Start to finish, return the listing below exactly, pictures excluded.

====== DATASET SECTION

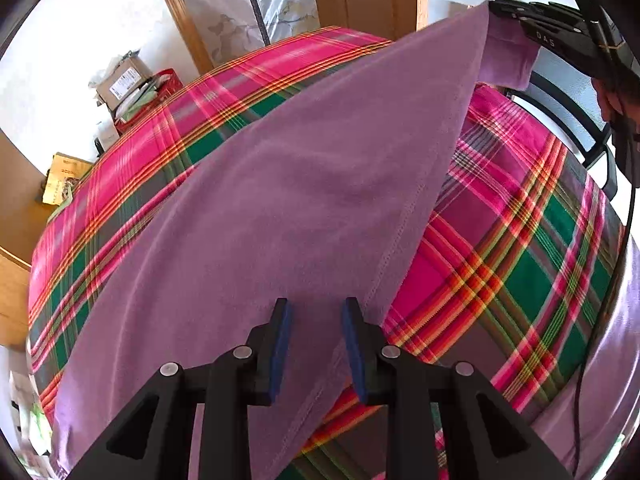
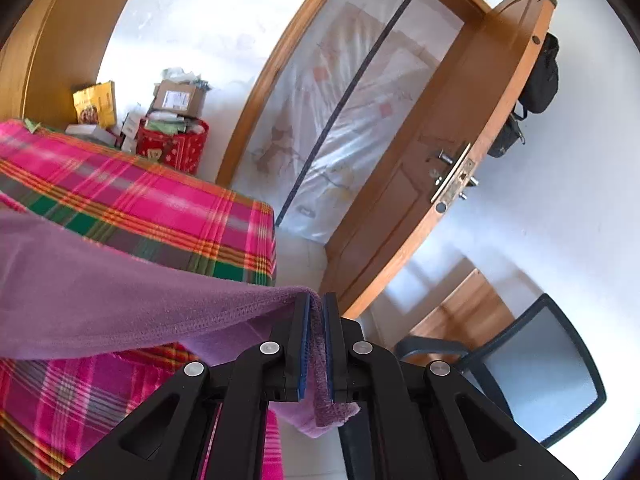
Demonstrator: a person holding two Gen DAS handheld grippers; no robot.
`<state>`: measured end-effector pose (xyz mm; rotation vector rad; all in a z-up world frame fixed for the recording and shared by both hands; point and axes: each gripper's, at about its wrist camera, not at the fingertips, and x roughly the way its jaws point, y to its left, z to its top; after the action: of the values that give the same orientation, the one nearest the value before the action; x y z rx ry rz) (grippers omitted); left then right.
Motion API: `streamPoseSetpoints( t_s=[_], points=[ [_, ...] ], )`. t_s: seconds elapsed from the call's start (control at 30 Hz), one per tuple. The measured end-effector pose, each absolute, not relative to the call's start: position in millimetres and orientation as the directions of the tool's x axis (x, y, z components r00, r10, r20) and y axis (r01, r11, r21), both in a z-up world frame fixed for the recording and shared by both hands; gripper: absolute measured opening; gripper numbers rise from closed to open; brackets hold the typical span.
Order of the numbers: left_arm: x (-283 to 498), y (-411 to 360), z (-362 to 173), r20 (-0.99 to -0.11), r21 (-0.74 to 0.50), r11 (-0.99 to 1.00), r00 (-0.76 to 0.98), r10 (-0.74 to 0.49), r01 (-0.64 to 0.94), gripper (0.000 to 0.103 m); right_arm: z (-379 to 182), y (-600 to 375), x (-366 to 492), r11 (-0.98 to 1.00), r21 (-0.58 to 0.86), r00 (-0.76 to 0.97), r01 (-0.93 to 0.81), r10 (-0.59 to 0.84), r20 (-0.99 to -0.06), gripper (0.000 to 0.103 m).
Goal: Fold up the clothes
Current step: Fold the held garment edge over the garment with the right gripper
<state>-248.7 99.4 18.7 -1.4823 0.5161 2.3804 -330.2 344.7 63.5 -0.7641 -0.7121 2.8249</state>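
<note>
A purple garment (image 1: 304, 184) lies across the pink, green and orange plaid bed cover (image 1: 520, 280). One corner of it is raised off the bed toward the upper right. My right gripper (image 2: 317, 300) is shut on that corner, and the stitched hem (image 2: 320, 344) shows pinched between its blue pads. In the left wrist view the right gripper (image 1: 496, 8) shows at the top right with the cloth hanging taut from it. My left gripper (image 1: 316, 308) points down over the near part of the garment, beside its stitched edge. Its jaws stand open with nothing pinched between them.
Cardboard boxes (image 2: 178, 98) and a red bag (image 2: 176, 144) are stacked beyond the bed's far side. A wooden door (image 2: 440, 168) stands ajar by a curtained doorway (image 2: 352, 120). A mesh office chair (image 2: 532, 372) is on the right, by the bed's corner.
</note>
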Motion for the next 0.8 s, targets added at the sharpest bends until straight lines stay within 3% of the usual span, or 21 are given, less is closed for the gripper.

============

→ **RESULT OF THE TASK**:
Demonstrator: a person holding two Gen DAS handheld grippers; no robot.
`<state>`: measured end-effector pose (xyz mm; rotation vector rad; all in a z-up world frame fixed for the recording and shared by both hands; point and axes: each gripper's, at about its wrist camera, not at the fingertips, and x roughly the way its jaws point, y to its left, z to its top; after the action: of the values that give the same orientation, the one nearest the value before the action; x y z rx ry rz) (grippers omitted); left then right.
Motion API: `streamPoseSetpoints( t_s=[_], points=[ [_, ...] ], )`. t_s: seconds elapsed from the call's start (control at 30 Hz), one per tuple. The measured end-effector pose, each absolute, not relative to the call's start: position in millimetres and orientation as the directions of the tool's x axis (x, y, z components r00, r10, r20) and y axis (r01, r11, r21), both in a z-up world frame fixed for the recording and shared by both hands; gripper: absolute measured opening; gripper numbers rise from closed to open; brackets hold the typical span.
Order of the numbers: left_arm: x (-283 to 498), y (-411 to 360), z (-362 to 173), r20 (-0.99 to -0.11), r21 (-0.74 to 0.50), r11 (-0.99 to 1.00), r00 (-0.76 to 0.98), r10 (-0.74 to 0.49), r01 (-0.64 to 0.94), gripper (0.000 to 0.103 m); right_arm: z (-379 to 182), y (-600 to 375), x (-366 to 492), r11 (-0.98 to 1.00), r21 (-0.58 to 0.86), r00 (-0.76 to 0.97), r01 (-0.93 to 0.81), r10 (-0.59 to 0.84), r20 (-0.99 to -0.06), gripper (0.000 to 0.103 m).
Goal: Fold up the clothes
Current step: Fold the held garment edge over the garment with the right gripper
<state>-248.7 99.4 18.7 -1.4823 0.5161 2.3804 -330.2 344.7 63.5 -0.7641 -0.7121 2.8249</state>
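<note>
A purple garment (image 1: 304, 184) lies across the pink, green and orange plaid bed cover (image 1: 520, 280). One corner of it is raised off the bed toward the upper right. My right gripper (image 2: 317, 300) is shut on that corner, and the stitched hem (image 2: 320, 344) shows pinched between its blue pads. In the left wrist view the right gripper (image 1: 496, 8) shows at the top right with the cloth hanging taut from it. My left gripper (image 1: 316, 308) points down over the near part of the garment, beside its stitched edge. Its jaws stand open with nothing pinched between them.
Cardboard boxes (image 2: 178, 98) and a red bag (image 2: 176, 144) are stacked beyond the bed's far side. A wooden door (image 2: 440, 168) stands ajar by a curtained doorway (image 2: 352, 120). A mesh office chair (image 2: 532, 372) is on the right, by the bed's corner.
</note>
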Motion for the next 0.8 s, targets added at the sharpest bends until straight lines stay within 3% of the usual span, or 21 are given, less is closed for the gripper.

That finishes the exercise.